Sorting multiple chunks of non-connected text



  • How do I sort disparate chunks of text across a large document?
    Is a macro going to be the best option?

    Bounds would be (everything between):
    Member of groups:

    to


    #########################

    Name: asd0
    Comment: name
    Member of groups:
    PDOC_R
    VOUCHER_R
    RDOC_R


    Name: wr3
    Comment: name
    Member of groups:
    PDOC_R
    SPURCHASE_R
    RDOC_R
    RDOC_RW
    SRECEIVE_RWX
    RDOC_RWX
    SRECEIVE_R


    Name: ft3
    Comment: name
    Member of groups:
    PDOC_R
    RDOC_R
    SORMPURCHASING_R
    SORMRECEIVING_R
    SORMVOUCHERS_R
    VOUCHER_R


    Name: grt
    Comment: name
    Member of groups:
    TRAVEL_R
    PDOC_R
    SPURCHASE_R
    VOUCHER_R
    SVOUCHER_R
    RDOC_R
    SRECEIVE_R
    CONTRACT_R
    Lease_R


    Name: asdq
    Comment: name
    Member of groups:
    PDOC_R
    VOUCHER_R
    RDOC_R


    Name: jkl1
    Comment: name
    Member of groups:
    TRAVEL_R
    STRAVEL_R
    PDOC_R
    SPURCHASE_R
    VOUCHER_R
    SVOUCHER_R
    RDOC_R
    SRECEIVE_R
    CONTRACT_R




  • I would do it in a three-step process:

    1. Search and replace (with

      • Find What : \R(?!^-)

        • find all the end-of-lines that are not followed by a - at the beginning of the line (if you need to allow some non-divider hyphens to start a line, you can put how ever many hyphens you showed: it got rendered as a horizontal-rule in the forum, so I cannot tell exactly how many hyphens you had on each divider line)
      • Replace with :

        • pick some character that doesn’t occur elsewhere in your document. You might want to pick a unicode character that’s not likely to occur in your text (I picked the smiley ), just to avoid collisions with common ASCII characters.
      • Replace All

    2. Edit > Line Operations > Sort Lines Lexicographically Ascending

    3. Search and replace

      • Find What :

      • Replace With : \r\n

      • Replace All

    If you wanted to sort by something other than name, you’ll have to do some fancier manipulation in the original search-and-replace to easily sort it inside Notepad++. In theory, you could also use the PythonScript plugin to do more manipulation.
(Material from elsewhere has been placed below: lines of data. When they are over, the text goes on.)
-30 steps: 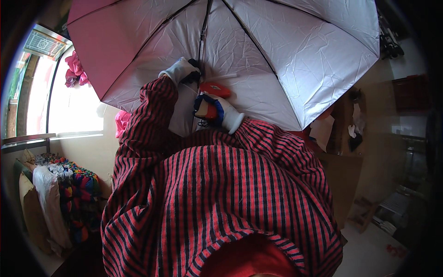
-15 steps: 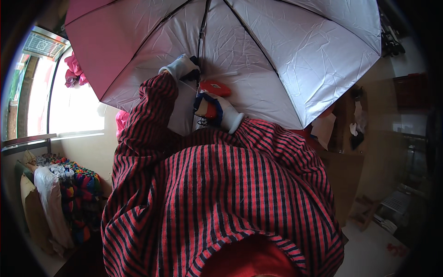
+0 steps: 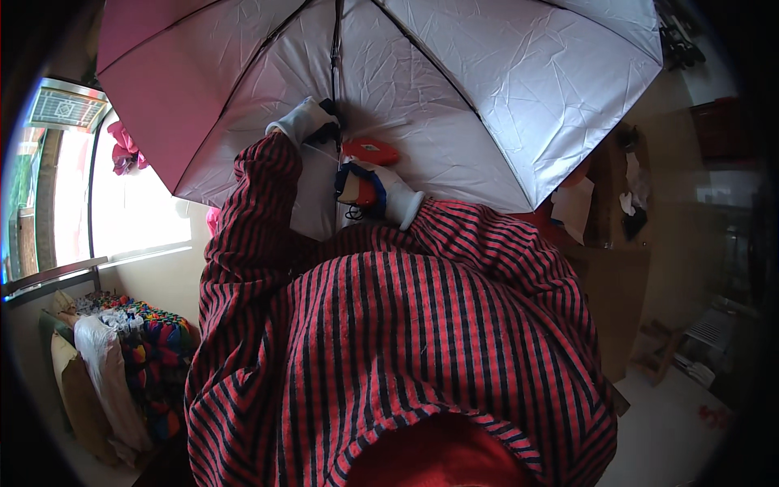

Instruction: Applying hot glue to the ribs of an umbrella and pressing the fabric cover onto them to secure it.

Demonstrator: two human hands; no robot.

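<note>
An open umbrella [image 3: 503, 89] with a silver lining and pink outer edge fills the top of the view, its dark shaft [image 3: 336, 49] running down the middle. My left hand [image 3: 304, 122], in a white glove, grips the shaft high up. My right hand [image 3: 381, 191], gloved in white with red and blue palm, closes around the umbrella's handle just below. A small red oval tag [image 3: 370, 151] sits between the two hands. Both arms wear red and black striped sleeves [image 3: 389, 341].
A bright window [image 3: 122, 211] is at the left with a pink cloth [image 3: 126, 150] hanging by it. Colourful folded fabrics and bags [image 3: 130, 357] pile up at lower left. Brown cardboard boxes [image 3: 617, 284] and a wire rack [image 3: 714, 325] stand at the right.
The umbrella and both hands have shifted slightly upward and left in view; the grips look unchanged.
</note>
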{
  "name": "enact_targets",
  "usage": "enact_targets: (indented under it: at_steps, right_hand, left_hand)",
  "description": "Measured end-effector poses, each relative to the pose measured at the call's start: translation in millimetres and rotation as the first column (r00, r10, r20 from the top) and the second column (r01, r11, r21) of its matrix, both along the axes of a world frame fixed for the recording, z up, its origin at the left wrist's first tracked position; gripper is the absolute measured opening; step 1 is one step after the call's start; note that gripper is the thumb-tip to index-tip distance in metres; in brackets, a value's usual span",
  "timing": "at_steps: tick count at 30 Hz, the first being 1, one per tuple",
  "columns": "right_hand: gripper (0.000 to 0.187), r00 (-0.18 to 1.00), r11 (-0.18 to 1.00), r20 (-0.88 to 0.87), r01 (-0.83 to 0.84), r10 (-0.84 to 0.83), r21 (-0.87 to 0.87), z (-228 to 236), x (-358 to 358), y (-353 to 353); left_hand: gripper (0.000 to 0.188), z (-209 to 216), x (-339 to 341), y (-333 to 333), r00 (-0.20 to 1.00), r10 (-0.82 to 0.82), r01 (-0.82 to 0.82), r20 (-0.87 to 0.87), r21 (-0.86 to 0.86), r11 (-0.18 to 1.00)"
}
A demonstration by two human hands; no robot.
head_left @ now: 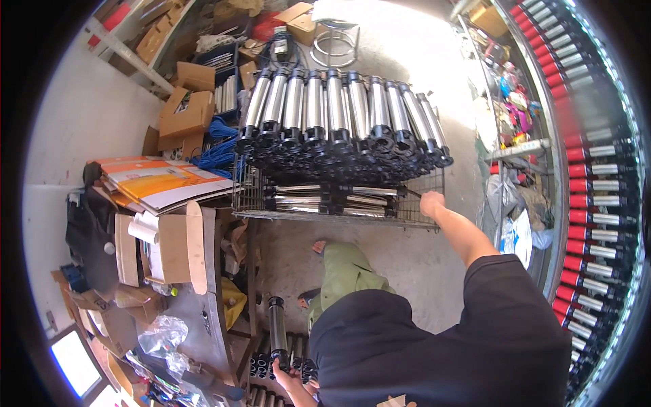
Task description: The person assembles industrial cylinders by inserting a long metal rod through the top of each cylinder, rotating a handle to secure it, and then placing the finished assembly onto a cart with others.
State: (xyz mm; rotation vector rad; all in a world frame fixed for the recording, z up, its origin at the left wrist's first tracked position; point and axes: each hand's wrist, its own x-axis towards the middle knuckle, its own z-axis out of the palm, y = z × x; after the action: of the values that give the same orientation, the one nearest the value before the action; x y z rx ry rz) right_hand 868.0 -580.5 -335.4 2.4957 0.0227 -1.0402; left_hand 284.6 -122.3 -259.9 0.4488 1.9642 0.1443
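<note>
Down at the lower left, my left hand (285, 374) is closed around the lower black end of a silver metal cylinder with black end caps (277, 325). The cylinder stands nearly upright over a group of similar cylinders (296, 347) below. My right hand (432, 203), arm stretched forward, grips the near right corner of a wire cage cart (332, 216). Several layers of silver cylinders (314, 102) with black open ends are stacked in and above this cart. My fingers hide the exact part of the cart's edge they hold.
To the left, a bench (215, 319) carries cardboard boxes (169, 247) and plastic bags. Flat orange-white cartons (152, 180) and blue cable (215, 142) lie beside the cart. Shelving (521, 149) and a long row of red-and-silver cylinders (588, 230) line the right. Concrete floor (285, 237) shows beneath.
</note>
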Motion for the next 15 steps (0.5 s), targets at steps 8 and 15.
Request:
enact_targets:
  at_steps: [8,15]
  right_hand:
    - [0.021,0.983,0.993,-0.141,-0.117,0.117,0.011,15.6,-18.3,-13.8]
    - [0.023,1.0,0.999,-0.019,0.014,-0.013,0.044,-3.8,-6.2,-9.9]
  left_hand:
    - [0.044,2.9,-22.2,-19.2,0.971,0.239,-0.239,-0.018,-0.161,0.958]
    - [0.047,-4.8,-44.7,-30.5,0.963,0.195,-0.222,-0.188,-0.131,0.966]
    Personally, if it gets more complicated than just sorting simply by name, I think it would be worth it to pick some scripting language that you’re familiar with (Perl is my go-to for text manipulation, but nowadays, more people know Python than Perl – and, as I mentioned, there is a PythonScript plugin that will allow you to keep things “inside” Notepad++): then you could parse the document into a meaningful structure, and then deal with the structured data, to sort with or rearrange, as you please.

    Or, if you don’t want to learn another language, you might do a search-and-replace to get it into an official CSV (being careful of lines commas, and merging all the members of the groups with a different delimiter than you use between fields), then open it with your favorite spreadsheet or database, and sort on the appropriate column(s).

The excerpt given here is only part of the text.